Das fussballerische Sommermärchen mit einer gehörigen Portion an sinnlosen Testspielen und einer Weltmeisterschaft, die in punkto Theatralik, Maradona und in meiner Heimat besonders bezüglich der Doppelbürger-Affäre polarisierte, ist ein weiteres Mal überstanden. Kaum vorbei sorgte ein Wechsel von der iberischen Halbinsel nach Norditalien sowie die erste Weltmeisterschaft im Winter für weitere Polemik. Schwierige Tage für einen Gralshüter des traditionellen Fussballs, wie ich ihn zu sein versuche. Zum Thema WM möchte ich Interessenten und sonstigen Fussballpuristen den lapidaren Beitrag von Bänz Friedli ans Herz legen. Der Berner Kabarettist fasst treffend zusammen, wie Russland und der gemeinnützige Verein Fifa die Macht und Relevanz des Volkssports missbrauchen.

Zeit für eine Portion wahren Fussball! Diesen bietet, wenn auch auf bescheidenerem Niveau, halbwegs die zweite Qualifikationsrunde der Europa League, für die sich nach fünf Jahren Abstinenz auch der grün-weisse Vertreter aus der Gallusstadt qualifiziert hat. Wohl selten hat ein Stadion ob diesen Umständen derart laut gepfiffen und eine Fankurve derart getobt. Zwar wurde das Saisonziel erreicht, jedoch sorgte der Weg dahin sowie der „Schlussspurt“ der Mannschaft für reine Empörung. Acht Niederlagen in den letzten neun Saisonspielen sowie eine Heimschlappe gegen den designierten Absteiger aus Lausanne zum Saisonabschluss schlugen dem Fass den Boden aus. Zwei Monate später ist diese Misere zwar nicht vergessen, aufgrund Abstinenzerscheinungen zumindest bei mir jedoch weitgehend verziehen. Als gesetzte Mannschaft brachte den Espen die Auslosung den Sieger aus dem Duell zwischen IBV und Sarpsborg. Weder der isländische Vertreter noch die zu favorisierenden Norweger gelten als fan- oder reisetechnische Traumlose, liegen sportlich aber definitiv in Reichweite. Mit dem Verein aus Rijeka würde dann in der dritten Runde ein erster richtiger Härtetest auf Rang und Rasen bereitstehen.

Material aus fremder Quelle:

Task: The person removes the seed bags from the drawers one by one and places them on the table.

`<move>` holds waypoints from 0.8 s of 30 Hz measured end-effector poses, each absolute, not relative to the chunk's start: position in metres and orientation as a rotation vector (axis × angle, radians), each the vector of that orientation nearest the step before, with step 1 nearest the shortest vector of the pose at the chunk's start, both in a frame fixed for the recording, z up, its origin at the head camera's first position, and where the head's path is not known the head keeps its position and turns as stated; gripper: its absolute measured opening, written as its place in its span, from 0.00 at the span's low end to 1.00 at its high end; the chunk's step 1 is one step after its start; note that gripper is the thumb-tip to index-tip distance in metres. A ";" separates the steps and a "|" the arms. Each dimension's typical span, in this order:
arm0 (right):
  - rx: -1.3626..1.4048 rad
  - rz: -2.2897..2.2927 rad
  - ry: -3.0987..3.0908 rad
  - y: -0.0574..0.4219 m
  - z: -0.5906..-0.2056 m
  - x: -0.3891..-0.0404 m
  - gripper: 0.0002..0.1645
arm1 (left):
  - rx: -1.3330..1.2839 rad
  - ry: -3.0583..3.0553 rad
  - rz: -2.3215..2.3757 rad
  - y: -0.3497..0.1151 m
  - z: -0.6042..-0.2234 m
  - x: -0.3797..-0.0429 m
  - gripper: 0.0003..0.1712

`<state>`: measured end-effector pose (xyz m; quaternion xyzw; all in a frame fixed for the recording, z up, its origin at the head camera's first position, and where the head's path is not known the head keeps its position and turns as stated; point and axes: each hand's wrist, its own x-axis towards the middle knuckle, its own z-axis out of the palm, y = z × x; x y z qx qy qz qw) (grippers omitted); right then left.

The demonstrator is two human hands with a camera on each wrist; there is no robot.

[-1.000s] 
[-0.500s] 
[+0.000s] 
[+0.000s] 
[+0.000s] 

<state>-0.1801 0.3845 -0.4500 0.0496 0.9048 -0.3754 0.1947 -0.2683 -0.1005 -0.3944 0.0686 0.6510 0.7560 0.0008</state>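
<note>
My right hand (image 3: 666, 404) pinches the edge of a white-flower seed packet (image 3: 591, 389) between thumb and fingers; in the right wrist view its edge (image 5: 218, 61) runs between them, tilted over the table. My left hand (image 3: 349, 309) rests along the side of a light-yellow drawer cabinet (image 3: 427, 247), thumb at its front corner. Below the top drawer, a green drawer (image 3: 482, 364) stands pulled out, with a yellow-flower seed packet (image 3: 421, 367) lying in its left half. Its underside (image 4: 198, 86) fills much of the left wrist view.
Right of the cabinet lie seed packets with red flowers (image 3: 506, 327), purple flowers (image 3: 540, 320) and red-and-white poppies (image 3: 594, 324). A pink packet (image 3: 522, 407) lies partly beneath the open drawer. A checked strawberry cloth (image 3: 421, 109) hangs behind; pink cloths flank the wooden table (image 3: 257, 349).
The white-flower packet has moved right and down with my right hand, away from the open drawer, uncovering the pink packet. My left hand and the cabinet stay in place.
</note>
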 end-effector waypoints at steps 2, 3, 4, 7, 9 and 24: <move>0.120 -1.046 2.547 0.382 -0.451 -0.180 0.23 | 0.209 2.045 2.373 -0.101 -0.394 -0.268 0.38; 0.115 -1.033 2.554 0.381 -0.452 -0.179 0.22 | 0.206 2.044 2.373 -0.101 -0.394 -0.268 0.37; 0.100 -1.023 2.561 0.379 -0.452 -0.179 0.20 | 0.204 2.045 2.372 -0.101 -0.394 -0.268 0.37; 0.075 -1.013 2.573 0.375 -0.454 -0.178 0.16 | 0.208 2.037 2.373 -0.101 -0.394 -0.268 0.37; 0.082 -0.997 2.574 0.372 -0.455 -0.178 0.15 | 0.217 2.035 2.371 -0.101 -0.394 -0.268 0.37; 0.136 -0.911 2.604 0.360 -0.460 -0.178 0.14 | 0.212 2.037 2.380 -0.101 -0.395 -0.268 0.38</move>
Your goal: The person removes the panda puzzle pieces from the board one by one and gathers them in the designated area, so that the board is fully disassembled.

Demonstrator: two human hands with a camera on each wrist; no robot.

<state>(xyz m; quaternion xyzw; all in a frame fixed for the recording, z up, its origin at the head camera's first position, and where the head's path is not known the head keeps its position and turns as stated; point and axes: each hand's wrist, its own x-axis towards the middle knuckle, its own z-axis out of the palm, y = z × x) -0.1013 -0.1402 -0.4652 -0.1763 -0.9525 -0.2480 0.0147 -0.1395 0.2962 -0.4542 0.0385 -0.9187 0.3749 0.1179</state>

Und während im hohen Norden der Gegner ausgespielt wurde, zeigten sich in der Ostschweiz bereits erste Früchte der neuen Vereinsführung. Der Strategiewechsel beinhaltet unter anderem, dass die Vorbereitung in der Region absolviert und der Kader mächtig durchgewirbelt wurde. Lediglich die Installation eines zweiten Assistenztrainers, der breite Kader sowie diverse Leihgeschäfte widersprechen etwas der kommunizierten Strategie. Der traumhafte Saisonauftakt mit dem Last-Minute-Auswärtssieg in Basel liess diese Kritikpunkte aber schnell vergessen machen. Und da war er auch schon: der erste Donnerstag seit fünf Jahren, an dem wieder europäischer Fussball in der schnöden Arena an der Autobahn gespielt wurde.

Kennt ihr die Szene, als Yaya Touré während dem Auswärtsspiel bei den Queens Park Rangers knapp verzieht und der harte Schuss stattdessen mitten im Gesicht eines kleinen Mädchens landet? Ziemlich genau so fühlte ich mich, als die Norweger nach nur vier Minuten und einer Notbremse per Freistoss in Führung gingen. Sechsundachtzig (!) lange Minuten Unterzahl sollten folgen. Doch der FCSG wusste auf den Fehlstart zu reagieren und kehrte das Hinspiel dank einer kämpferischen Leistung und einem elektrisierenden Anhang trotz enttäuschenden 6’335 Zuschauern zu einem 2:1.

Hätte der älteste Fussballclub Kontinentaleuropas gegen den norwegischen Fusionsverein in der Folgewoche auswärts nicht kläglich mit 1:0 verloren und schied damit aus; die Berichterstattung würde hier und jetzt nicht so abrupt enden. Aber über besonders bittere Niederlagen zu berichten, liegt mir einfach nicht. Kaum angefangen ist dieses verpasste Abenteuer auch schon wieder vorbei. Richtig einordnen kann ich das Ganze so kurze Zeit später immer noch nicht. Es bleibt einzig zu hoffen, dass dieser lauen, europäischen Sommernacht nicht wiederum ein halbes Jahrzehnt nachgetrauert werden muss.